▶ [GOAL OF THE EXERCISE] Nothing except the pictures should be left out when you reproduce the listing exactly.

▶ [DATA SEGMENT]
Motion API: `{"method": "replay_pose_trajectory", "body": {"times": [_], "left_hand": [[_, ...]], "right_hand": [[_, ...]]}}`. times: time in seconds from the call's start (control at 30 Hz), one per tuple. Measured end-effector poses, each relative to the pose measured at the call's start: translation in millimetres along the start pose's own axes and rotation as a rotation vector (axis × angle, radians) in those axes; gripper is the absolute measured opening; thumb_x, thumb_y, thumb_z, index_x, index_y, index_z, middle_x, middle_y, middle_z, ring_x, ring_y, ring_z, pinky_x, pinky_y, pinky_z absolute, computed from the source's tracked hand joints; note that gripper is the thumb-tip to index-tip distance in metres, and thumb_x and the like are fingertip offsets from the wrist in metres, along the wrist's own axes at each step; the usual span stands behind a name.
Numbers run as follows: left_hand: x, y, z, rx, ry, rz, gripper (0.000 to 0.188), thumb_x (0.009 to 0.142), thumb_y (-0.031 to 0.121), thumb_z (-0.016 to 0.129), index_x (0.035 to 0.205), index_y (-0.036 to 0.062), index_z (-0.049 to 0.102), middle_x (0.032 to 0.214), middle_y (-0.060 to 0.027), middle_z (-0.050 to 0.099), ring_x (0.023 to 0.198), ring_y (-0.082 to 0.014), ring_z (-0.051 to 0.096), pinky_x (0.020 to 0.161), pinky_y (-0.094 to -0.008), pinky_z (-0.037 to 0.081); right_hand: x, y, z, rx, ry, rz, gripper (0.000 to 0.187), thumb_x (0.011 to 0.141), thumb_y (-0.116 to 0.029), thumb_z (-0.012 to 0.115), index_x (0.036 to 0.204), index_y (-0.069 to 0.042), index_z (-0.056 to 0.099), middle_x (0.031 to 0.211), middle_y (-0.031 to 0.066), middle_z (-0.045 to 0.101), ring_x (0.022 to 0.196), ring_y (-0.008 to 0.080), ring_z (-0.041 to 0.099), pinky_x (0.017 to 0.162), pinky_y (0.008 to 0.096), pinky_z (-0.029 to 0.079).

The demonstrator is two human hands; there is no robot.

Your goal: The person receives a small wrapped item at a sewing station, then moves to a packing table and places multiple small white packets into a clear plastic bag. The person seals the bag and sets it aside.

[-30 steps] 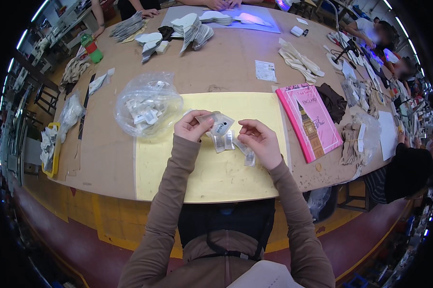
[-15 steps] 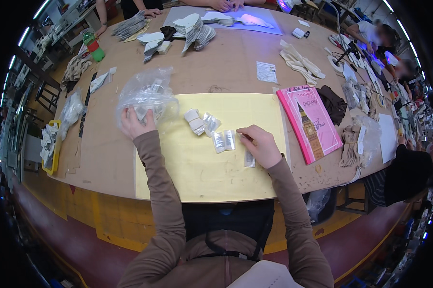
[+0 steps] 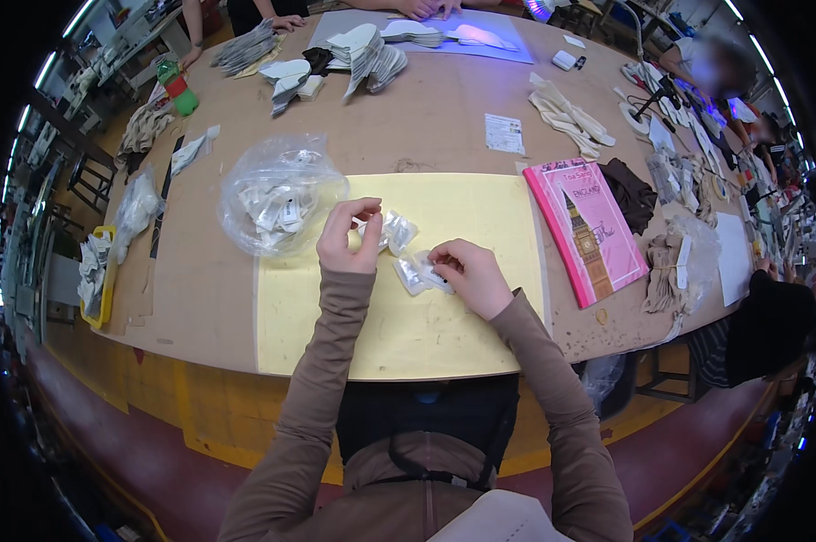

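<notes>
My left hand (image 3: 347,239) is raised over the yellow sheet (image 3: 390,334), with thumb and fingers curved and apart and nothing visible between them. It covers the spot where a white bundle lay. Beside it lies a small clear packet (image 3: 399,233) with silvery contents. My right hand (image 3: 473,278) has its thumb and fingertips pinched at the edge of another small clear packet (image 3: 411,274), just nearer to me; the fingers partly hide what they hold. Left of my left hand sits an open clear plastic bag (image 3: 281,203) full of small white printed pieces.
A pink book (image 3: 586,230) lies right of the sheet, by dark cloth (image 3: 627,194). Farther off are a printed paper (image 3: 504,134), cream gloves (image 3: 571,116) and stacked white cut pieces (image 3: 367,54). A yellow basket (image 3: 107,280) stands at the left edge. Other people's hands (image 3: 431,9) work across the table.
My left hand has left the plastic bag and moved right, over the white bundle. My right hand has shifted slightly left onto the small packets; the packet by its wrist no longer shows there.
</notes>
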State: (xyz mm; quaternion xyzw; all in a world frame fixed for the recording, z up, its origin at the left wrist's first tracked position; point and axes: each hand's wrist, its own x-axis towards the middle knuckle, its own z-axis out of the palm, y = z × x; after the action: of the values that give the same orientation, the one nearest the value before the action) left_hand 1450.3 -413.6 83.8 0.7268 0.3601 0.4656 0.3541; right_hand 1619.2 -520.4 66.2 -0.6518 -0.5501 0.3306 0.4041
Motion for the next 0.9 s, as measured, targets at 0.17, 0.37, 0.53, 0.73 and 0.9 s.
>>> {"method": "replay_pose_trajectory", "body": {"times": [0.17, 0.37, 0.53, 0.73, 0.9], "left_hand": [[-5.9, 2.2, 17.7, 0.034, -0.287, 0.165, 0.031, 0.078, 0.010, 0.069, 0.107, 0.0028, 0.060, 0.094, -0.0063, 0.065, 0.085, -0.0161, 0.060, 0.081, -0.0305, 0.046], [-8.4, 12.1, 19.1, -0.171, -0.571, -0.169, 0.031, 0.077, 0.003, 0.068, 0.107, 0.0022, 0.061, 0.097, -0.0084, 0.066, 0.089, -0.0130, 0.062, 0.080, -0.0255, 0.048], [11.8, -26.0, -21.4, -0.419, 0.333, -0.115, 0.020, 0.087, 0.004, 0.060, 0.107, 0.0013, 0.061, 0.098, -0.0054, 0.063, 0.084, -0.0101, 0.059, 0.075, -0.0228, 0.047], [27.3, -68.0, -73.8, -0.207, 0.604, -0.213, 0.027, 0.089, 0.007, 0.059, 0.115, 0.0008, 0.058, 0.109, -0.0081, 0.061, 0.091, -0.0134, 0.058, 0.079, -0.0270, 0.047], [24.3, -93.1, -73.4, 0.679, 0.557, 0.063, 0.036, 0.080, 0.006, 0.063, 0.115, 0.0020, 0.058, 0.113, -0.0129, 0.057, 0.104, -0.0253, 0.054, 0.092, -0.0363, 0.041]], "right_hand": [[-1.4, -3.2, -4.3, 0.175, 0.039, 0.017, 0.014, 0.082, 0.000, 0.061, 0.097, -0.001, 0.059, 0.081, 0.0056, 0.060, 0.070, 0.0110, 0.057, 0.067, 0.0244, 0.048], [-4.7, -0.5, -18.9, 0.360, 0.150, -0.106, 0.028, 0.082, -0.003, 0.064, 0.109, -0.003, 0.056, 0.091, 0.0056, 0.060, 0.080, 0.0105, 0.056, 0.073, 0.0243, 0.048], [-35.3, -5.7, -34.8, -0.268, 0.095, -0.100, 0.049, 0.072, -0.008, 0.069, 0.118, -0.005, 0.054, 0.094, 0.0100, 0.055, 0.083, 0.0226, 0.053, 0.079, 0.0307, 0.045], [-48.7, 10.7, -30.2, -0.308, 0.073, -0.012, 0.038, 0.070, -0.004, 0.069, 0.107, -0.002, 0.061, 0.082, 0.0090, 0.055, 0.076, 0.0188, 0.052, 0.074, 0.0295, 0.046], [-49.9, -1.9, -23.7, -0.266, 0.157, 0.059, 0.036, 0.071, 0.001, 0.068, 0.106, 0.000, 0.061, 0.084, 0.0093, 0.056, 0.079, 0.0179, 0.055, 0.068, 0.0271, 0.048]]}}
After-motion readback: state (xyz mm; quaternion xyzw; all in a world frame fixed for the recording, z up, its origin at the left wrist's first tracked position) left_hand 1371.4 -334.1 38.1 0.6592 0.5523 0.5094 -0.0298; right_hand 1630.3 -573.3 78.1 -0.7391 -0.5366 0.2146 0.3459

▶ [RESULT OF THE TASK]
Motion API: `{"method": "replay_pose_trajectory", "body": {"times": [_], "left_hand": [[_, ...]], "right_hand": [[_, ...]]}}`. times: time in seconds from the call's start (control at 30 Hz), one per tuple. Measured end-effector poses, each relative to the pose measured at the call's start: translation in millimetres along the start pose's own axes and rotation as a rotation vector (axis × angle, radians) in those axes; gripper is the absolute measured opening; thumb_x, thumb_y, thumb_z, index_x, index_y, index_z, middle_x, middle_y, middle_z, ring_x, ring_y, ring_z, pinky_x, pinky_y, pinky_z absolute, computed from the source's tracked hand joints; note that gripper is the thumb-tip to index-tip distance in metres, and thumb_x and the like are fingertip offsets from the wrist in metres, along the wrist's own axes at each step; the usual span stands behind a name.
Numbers run as follows: left_hand: x, y, z, rx, ry, rz, gripper (0.000 to 0.188), thumb_x (0.009 to 0.142), thumb_y (-0.031 to 0.121), thumb_z (-0.016 to 0.129), index_x (0.035 to 0.205), index_y (-0.036 to 0.062), index_z (-0.049 to 0.102), middle_x (0.032 to 0.214), middle_y (-0.060 to 0.027), middle_z (-0.050 to 0.099), ring_x (0.023 to 0.198), ring_y (-0.082 to 0.014), ring_z (-0.051 to 0.096), pinky_x (0.020 to 0.161), pinky_y (-0.094 to -0.008), pinky_z (-0.037 to 0.081); right_hand: x, y, z, rx, ry, rz, gripper (0.000 to 0.187), thumb_x (0.011 to 0.141), thumb_y (-0.116 to 0.029), thumb_z (-0.012 to 0.115), index_x (0.036 to 0.204), index_y (-0.069 to 0.042), index_z (-0.056 to 0.099), middle_x (0.031 to 0.211), middle_y (-0.031 to 0.066), middle_z (-0.045 to 0.101), ring_x (0.022 to 0.196), ring_y (-0.008 to 0.080), ring_z (-0.041 to 0.099), pinky_x (0.017 to 0.162), pinky_y (0.008 to 0.096), pinky_z (-0.029 to 0.079).

The demonstrator is two human hands; there is no robot.

Your goal: The person receives a small wrapped item at a sewing station, then moves to a packing table and places multiple small white packets into a clear plastic bag. The person seals the bag and sets it aside.

[-30 steps] 
[-15 steps] 
[+0 steps] 

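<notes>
My left hand (image 3: 347,239) is raised over the yellow sheet (image 3: 390,334), with thumb and fingers curved and apart and nothing visible between them. It covers the spot where a white bundle lay. Beside it lies a small clear packet (image 3: 399,233) with silvery contents. My right hand (image 3: 473,278) has its thumb and fingertips pinched at the edge of another small clear packet (image 3: 411,274), just nearer to me; the fingers partly hide what they hold. Left of my left hand sits an open clear plastic bag (image 3: 281,203) full of small white printed pieces.
A pink book (image 3: 586,230) lies right of the sheet, by dark cloth (image 3: 627,194). Farther off are a printed paper (image 3: 504,134), cream gloves (image 3: 571,116) and stacked white cut pieces (image 3: 367,54). A yellow basket (image 3: 107,280) stands at the left edge. Other people's hands (image 3: 431,9) work across the table.
My left hand has left the plastic bag and moved right, over the white bundle. My right hand has shifted slightly left onto the small packets; the packet by its wrist no longer shows there.
</notes>
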State: (xyz mm; quaternion xyzw; all in a world frame fixed for the recording, z up, its origin at the left wrist's first tracked position; point and axes: each hand's wrist, its own x-axis towards the middle knuckle, its own z-axis out of the palm, y = z × x; after the action: of the values that give the same orientation, the one nearest the value before the action) left_hand 1450.3 -413.6 83.8 0.7268 0.3601 0.4656 0.3541; right_hand 1619.2 -520.4 66.2 -0.6518 -0.5501 0.3306 0.4041
Motion for the next 0.9 s, as measured, targets at 0.17, 0.37, 0.53, 0.73 and 0.9 s.
>>> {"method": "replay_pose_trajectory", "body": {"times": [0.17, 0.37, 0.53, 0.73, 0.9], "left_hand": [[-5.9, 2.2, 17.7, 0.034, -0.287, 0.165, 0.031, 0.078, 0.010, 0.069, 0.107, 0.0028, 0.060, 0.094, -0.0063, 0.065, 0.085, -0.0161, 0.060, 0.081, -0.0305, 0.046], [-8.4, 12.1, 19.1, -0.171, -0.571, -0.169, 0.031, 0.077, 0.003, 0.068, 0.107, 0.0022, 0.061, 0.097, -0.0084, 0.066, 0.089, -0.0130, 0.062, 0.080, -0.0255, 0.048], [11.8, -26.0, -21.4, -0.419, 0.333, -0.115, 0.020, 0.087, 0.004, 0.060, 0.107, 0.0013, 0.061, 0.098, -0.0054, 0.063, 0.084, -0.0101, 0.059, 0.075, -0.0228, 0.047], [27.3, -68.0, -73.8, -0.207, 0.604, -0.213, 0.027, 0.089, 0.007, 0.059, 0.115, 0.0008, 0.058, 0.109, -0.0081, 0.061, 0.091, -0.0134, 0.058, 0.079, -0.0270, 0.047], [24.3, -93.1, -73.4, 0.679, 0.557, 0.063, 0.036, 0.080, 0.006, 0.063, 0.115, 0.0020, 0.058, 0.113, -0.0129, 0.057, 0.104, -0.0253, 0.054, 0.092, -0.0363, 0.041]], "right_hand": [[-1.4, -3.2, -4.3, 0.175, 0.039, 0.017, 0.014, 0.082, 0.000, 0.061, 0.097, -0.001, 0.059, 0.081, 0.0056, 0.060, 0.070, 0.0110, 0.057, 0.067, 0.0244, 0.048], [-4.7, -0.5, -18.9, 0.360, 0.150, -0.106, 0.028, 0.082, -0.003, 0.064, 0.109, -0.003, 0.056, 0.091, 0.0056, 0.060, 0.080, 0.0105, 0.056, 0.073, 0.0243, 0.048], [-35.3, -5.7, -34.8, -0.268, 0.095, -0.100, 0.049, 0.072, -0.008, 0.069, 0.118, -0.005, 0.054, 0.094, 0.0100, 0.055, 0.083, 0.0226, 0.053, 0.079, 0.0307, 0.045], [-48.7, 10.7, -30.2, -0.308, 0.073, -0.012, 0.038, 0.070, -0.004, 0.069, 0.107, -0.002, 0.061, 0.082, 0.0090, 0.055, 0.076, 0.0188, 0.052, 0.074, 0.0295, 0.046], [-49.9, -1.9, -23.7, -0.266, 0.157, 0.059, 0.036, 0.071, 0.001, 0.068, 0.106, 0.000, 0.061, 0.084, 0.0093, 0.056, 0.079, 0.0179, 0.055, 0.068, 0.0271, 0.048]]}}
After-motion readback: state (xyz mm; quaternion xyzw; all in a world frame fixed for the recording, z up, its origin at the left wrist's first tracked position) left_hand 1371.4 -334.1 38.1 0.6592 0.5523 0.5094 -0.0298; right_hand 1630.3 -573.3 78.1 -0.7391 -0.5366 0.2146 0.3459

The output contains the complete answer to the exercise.